■ **Assigned task**:
All of the records below must be output exactly, with no pictures carried over.

■ **Source material**:
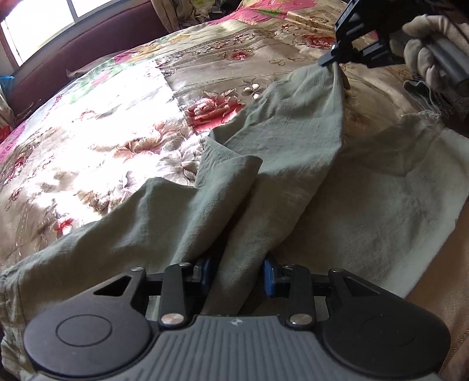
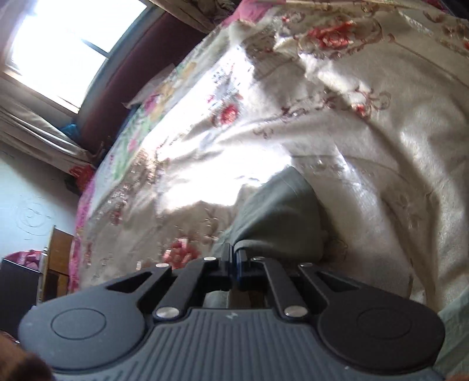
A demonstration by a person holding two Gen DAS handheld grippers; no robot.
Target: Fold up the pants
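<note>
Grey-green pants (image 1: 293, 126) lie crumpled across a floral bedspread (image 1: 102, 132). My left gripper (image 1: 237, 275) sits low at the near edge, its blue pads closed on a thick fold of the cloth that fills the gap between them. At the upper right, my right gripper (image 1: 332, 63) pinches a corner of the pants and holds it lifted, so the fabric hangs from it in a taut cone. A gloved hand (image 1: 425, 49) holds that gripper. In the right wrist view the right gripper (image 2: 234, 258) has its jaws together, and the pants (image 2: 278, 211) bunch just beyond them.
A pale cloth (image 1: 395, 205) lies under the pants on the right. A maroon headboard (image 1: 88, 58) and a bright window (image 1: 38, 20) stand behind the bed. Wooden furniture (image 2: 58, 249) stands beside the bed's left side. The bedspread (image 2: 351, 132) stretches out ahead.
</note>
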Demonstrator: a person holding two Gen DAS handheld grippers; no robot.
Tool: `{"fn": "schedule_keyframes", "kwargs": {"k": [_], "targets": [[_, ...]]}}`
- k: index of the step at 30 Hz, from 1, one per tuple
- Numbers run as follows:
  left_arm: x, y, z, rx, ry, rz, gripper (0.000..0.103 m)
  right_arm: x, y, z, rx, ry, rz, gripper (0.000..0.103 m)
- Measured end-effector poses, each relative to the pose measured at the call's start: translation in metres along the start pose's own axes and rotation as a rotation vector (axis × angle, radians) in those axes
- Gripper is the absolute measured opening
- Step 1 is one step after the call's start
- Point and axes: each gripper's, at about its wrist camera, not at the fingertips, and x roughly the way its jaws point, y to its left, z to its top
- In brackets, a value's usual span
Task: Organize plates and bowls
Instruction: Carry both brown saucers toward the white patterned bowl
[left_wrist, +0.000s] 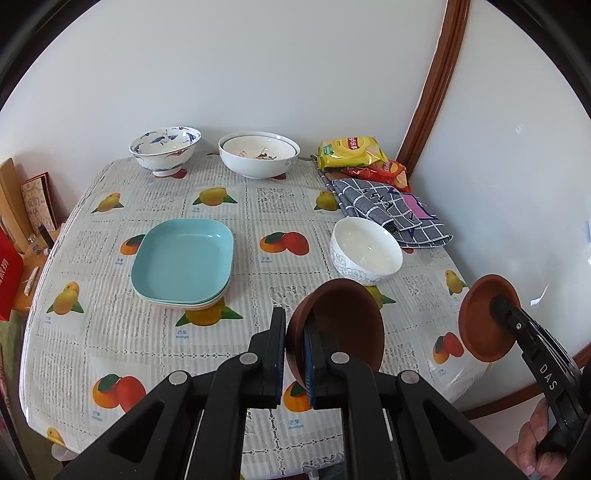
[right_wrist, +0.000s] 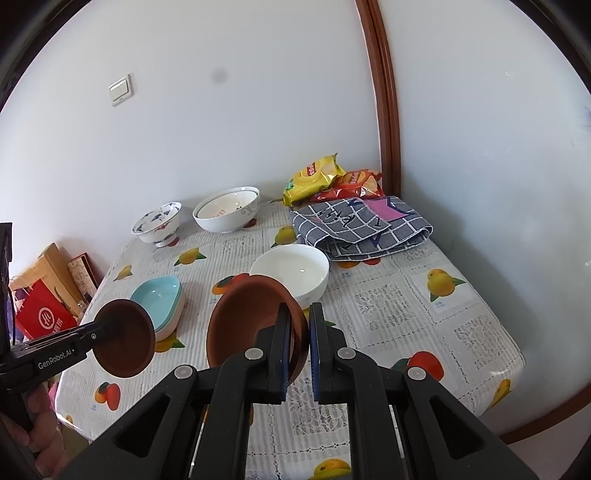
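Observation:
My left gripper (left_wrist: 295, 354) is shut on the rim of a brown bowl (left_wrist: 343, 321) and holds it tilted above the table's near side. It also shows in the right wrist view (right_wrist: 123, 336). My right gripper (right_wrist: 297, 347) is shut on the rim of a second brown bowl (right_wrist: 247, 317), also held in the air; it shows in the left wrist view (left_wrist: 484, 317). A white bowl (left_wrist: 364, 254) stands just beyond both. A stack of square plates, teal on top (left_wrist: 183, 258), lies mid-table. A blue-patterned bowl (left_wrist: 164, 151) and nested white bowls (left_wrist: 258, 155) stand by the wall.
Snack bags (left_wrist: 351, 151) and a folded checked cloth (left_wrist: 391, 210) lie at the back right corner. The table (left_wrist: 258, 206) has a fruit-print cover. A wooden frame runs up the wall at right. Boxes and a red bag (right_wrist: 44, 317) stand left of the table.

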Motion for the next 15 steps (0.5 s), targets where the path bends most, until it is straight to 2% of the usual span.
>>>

■ **Reply**:
A demonstration by a person holding two Gen DAS handheld grippers; no robot.
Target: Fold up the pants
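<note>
Grey-green pants (image 1: 293, 126) lie crumpled across a floral bedspread (image 1: 102, 132). My left gripper (image 1: 237, 275) sits low at the near edge, its blue pads closed on a thick fold of the cloth that fills the gap between them. At the upper right, my right gripper (image 1: 332, 63) pinches a corner of the pants and holds it lifted, so the fabric hangs from it in a taut cone. A gloved hand (image 1: 425, 49) holds that gripper. In the right wrist view the right gripper (image 2: 234, 258) has its jaws together, and the pants (image 2: 278, 211) bunch just beyond them.
A pale cloth (image 1: 395, 205) lies under the pants on the right. A maroon headboard (image 1: 88, 58) and a bright window (image 1: 38, 20) stand behind the bed. Wooden furniture (image 2: 58, 249) stands beside the bed's left side. The bedspread (image 2: 351, 132) stretches out ahead.
</note>
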Demonstrator: a person holding two Gen DAS handheld grippers; no robot.
Tool: `{"fn": "schedule_keyframes", "kwargs": {"k": [_], "targets": [[_, ...]]}}`
- k: index of the step at 30 Hz, from 1, one per tuple
- Numbers run as follows:
  left_arm: x, y, z, rx, ry, rz, gripper (0.000..0.103 m)
  right_arm: x, y, z, rx, ry, rz, gripper (0.000..0.103 m)
- Measured end-effector poses, each relative to the pose measured at the call's start: translation in metres along the start pose's own axes and rotation as a rotation vector (axis × angle, radians) in those axes
- Gripper is the absolute measured opening
- Step 1 is one step after the call's start
- Point and axes: each gripper's, at about its wrist camera, not at the fingertips, and x roughly the way its jaws point, y to its left, z to its top
- In brackets, a value's usual span
Task: Organize plates and bowls
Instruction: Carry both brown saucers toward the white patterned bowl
[left_wrist, +0.000s] 
[right_wrist, +0.000s] 
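Observation:
My left gripper (left_wrist: 295, 354) is shut on the rim of a brown bowl (left_wrist: 343, 321) and holds it tilted above the table's near side. It also shows in the right wrist view (right_wrist: 123, 336). My right gripper (right_wrist: 297, 347) is shut on the rim of a second brown bowl (right_wrist: 247, 317), also held in the air; it shows in the left wrist view (left_wrist: 484, 317). A white bowl (left_wrist: 364, 254) stands just beyond both. A stack of square plates, teal on top (left_wrist: 183, 258), lies mid-table. A blue-patterned bowl (left_wrist: 164, 151) and nested white bowls (left_wrist: 258, 155) stand by the wall.
Snack bags (left_wrist: 351, 151) and a folded checked cloth (left_wrist: 391, 210) lie at the back right corner. The table (left_wrist: 258, 206) has a fruit-print cover. A wooden frame runs up the wall at right. Boxes and a red bag (right_wrist: 44, 317) stand left of the table.
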
Motion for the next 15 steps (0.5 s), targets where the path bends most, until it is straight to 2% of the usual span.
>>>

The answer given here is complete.